The nozzle 473 and the nozzle washer 478 are located downstream of the flow path switcher 472. For example, the nozzle washer 478 washes the outer circumferential surface (the body) of the nozzle 473 by squirting water or functional water from a water discharger.
The nozzle 473 advances into the bowl 801 of the toilet 800 or retracts from the interior of the bowl 801 by receiving a drive force from a nozzle drive unit 476. The nozzle drive unit 476 advances and retracts the nozzle 473 between the storage position (i.e., the most retracted position) and the advanced position (i.e., the most advanced position). The nozzle drive unit 476 is described below.

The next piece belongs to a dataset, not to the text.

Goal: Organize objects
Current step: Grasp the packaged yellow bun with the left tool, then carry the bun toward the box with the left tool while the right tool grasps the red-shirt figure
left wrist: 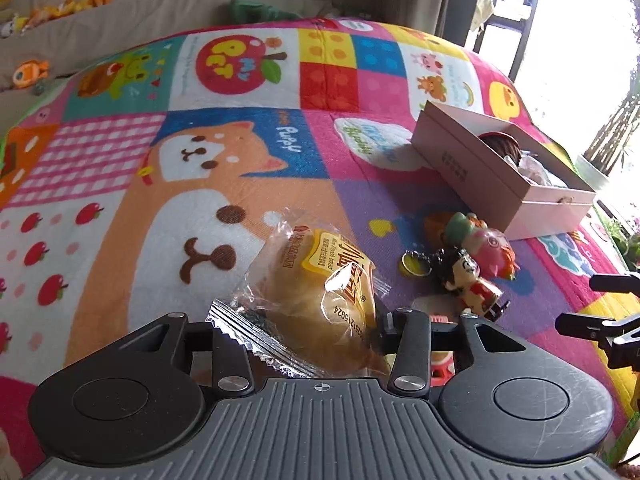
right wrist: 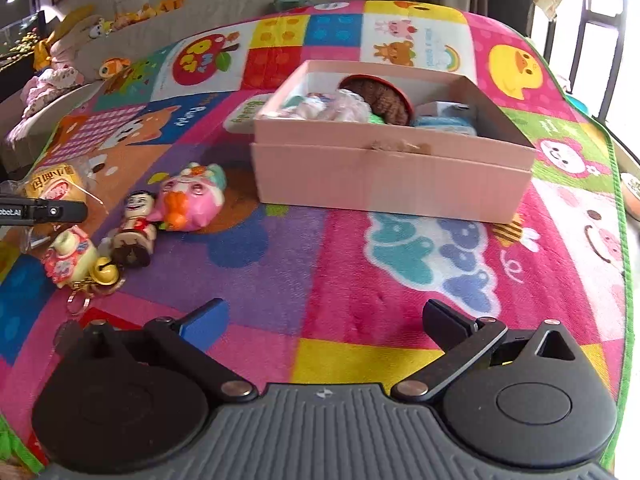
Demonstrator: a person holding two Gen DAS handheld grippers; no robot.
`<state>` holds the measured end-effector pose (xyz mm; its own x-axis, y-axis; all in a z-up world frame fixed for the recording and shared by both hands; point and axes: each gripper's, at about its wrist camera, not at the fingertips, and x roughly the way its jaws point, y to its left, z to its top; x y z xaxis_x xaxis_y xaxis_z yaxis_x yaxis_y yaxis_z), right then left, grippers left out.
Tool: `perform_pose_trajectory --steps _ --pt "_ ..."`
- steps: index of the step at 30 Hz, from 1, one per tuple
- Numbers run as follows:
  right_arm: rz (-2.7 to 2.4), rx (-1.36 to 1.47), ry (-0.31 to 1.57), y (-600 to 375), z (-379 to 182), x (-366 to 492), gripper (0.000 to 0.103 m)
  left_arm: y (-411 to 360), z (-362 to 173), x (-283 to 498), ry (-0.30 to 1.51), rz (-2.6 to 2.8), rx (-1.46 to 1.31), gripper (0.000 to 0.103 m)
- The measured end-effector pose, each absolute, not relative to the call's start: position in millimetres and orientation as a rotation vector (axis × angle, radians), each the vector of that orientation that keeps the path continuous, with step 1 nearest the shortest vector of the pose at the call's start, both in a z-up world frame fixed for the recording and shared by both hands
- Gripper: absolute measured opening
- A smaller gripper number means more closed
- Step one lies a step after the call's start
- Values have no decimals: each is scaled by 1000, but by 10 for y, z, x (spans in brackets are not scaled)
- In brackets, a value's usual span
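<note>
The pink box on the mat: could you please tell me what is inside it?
In the pink box a brown knitted item with a red rim, crumpled clear wrappers and pale blue packets show. Whatever lies beneath them is hidden by the front wall.

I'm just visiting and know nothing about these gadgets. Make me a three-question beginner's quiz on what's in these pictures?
1. True or false: the pink box is empty.
2. What lies between the fingers of the left gripper?
A. a packaged bread roll
B. a toy figure
C. a keyring
3. Fill in: the right gripper hovers above the colourful ____, with nothing between its fingers.

Key
1. False: it already holds several things, a brown knitted item among them.
2. A: the packaged bread roll, with the fingers closed in on its wrapper.
3. mat.
</note>
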<state>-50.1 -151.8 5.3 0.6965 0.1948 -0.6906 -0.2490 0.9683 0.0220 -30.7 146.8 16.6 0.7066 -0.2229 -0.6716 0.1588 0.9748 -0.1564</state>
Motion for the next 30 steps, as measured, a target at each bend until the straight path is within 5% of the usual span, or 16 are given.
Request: perform_pose_trajectory --steps 2,7,18,24,30 --pt "312 -106 713 -1334 167 -577 99 1496 169 -451 756 -211 -135 47" --pt "492 -87 723 -991 376 -558 53 1479 146 -827 733 -238 -202 47" --pt "485 -185 805 -384 127 -54 44 1724 435 -1056 613 -188 -253 47" --pt "500 -149 812 -729 249 -292 26 1525 419 -1086 638 -265 -210 47" --pt "423 -119 798 -1448 399 -745 25 1116 453 -1098 658 -424 -127 47"
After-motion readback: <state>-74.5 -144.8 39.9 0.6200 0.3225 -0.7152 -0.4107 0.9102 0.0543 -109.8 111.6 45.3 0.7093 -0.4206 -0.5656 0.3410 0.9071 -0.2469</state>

A bottom wash channel 21, a gentle wash channel 22, and a bidet wash channel 23 that supply, to the nozzle 473, the water supplied from the water supply source 10 or the functional water produced by the electrolytic cell unit 450 via the water transfer part 20 also are located downstream of the flow path switcher 472. The bottom wash channel 21 connects the flow path switcher 472 and the bottom wash water discharge port 474 a. The gentle wash channel 22 connects the flow path switcher 472 and the gentle wash water discharge port 474 b. The bidet wash channel 23 connects the flow path switcher 472 and the bidet wash water discharge port 474 c.
A surface wash channel 24 also is located downstream of the flow path switcher 472. The surface wash channel 24 guides, toward the water discharger of the nozzle washer 478, the water supplied from the water supply source 10 or the functional water produced by the electrolytic cell unit 450 via the water transfer part 20.
By controlling the flow path switcher 472, the controller 405 switches the opening and closing of the flow paths of the bottom wash channel 21, the gentle wash channel 22, the bidet wash channel 23, and the surface wash channel 24. Thus, the flow path switcher 472 switches between the state of communicating with the pipe line 20 a and the state of not communicating with the pipe line 20 a for each of the multiple water discharge ports of the bottom wash water discharge port 474 a, the gentle wash water discharge port 474 b, the bidet wash water discharge port 474 c, the nozzle washer 478, etc.
Electrical power is supplied to the controller 405 from a power supply circuit 401; and the controller 405 controls the operations of the electromagnetic valve 431, the heat exchanger unit 440, the electrolytic cell unit 450, the flow regulator 471, the flow path switcher 472, the nozzle drive unit 476, etc., based on signals from the seating detection sensor 404, the flow rate sensor 442, the operation part 500, etc. Thereby, the controller 405 controls the operation of the nozzle 473.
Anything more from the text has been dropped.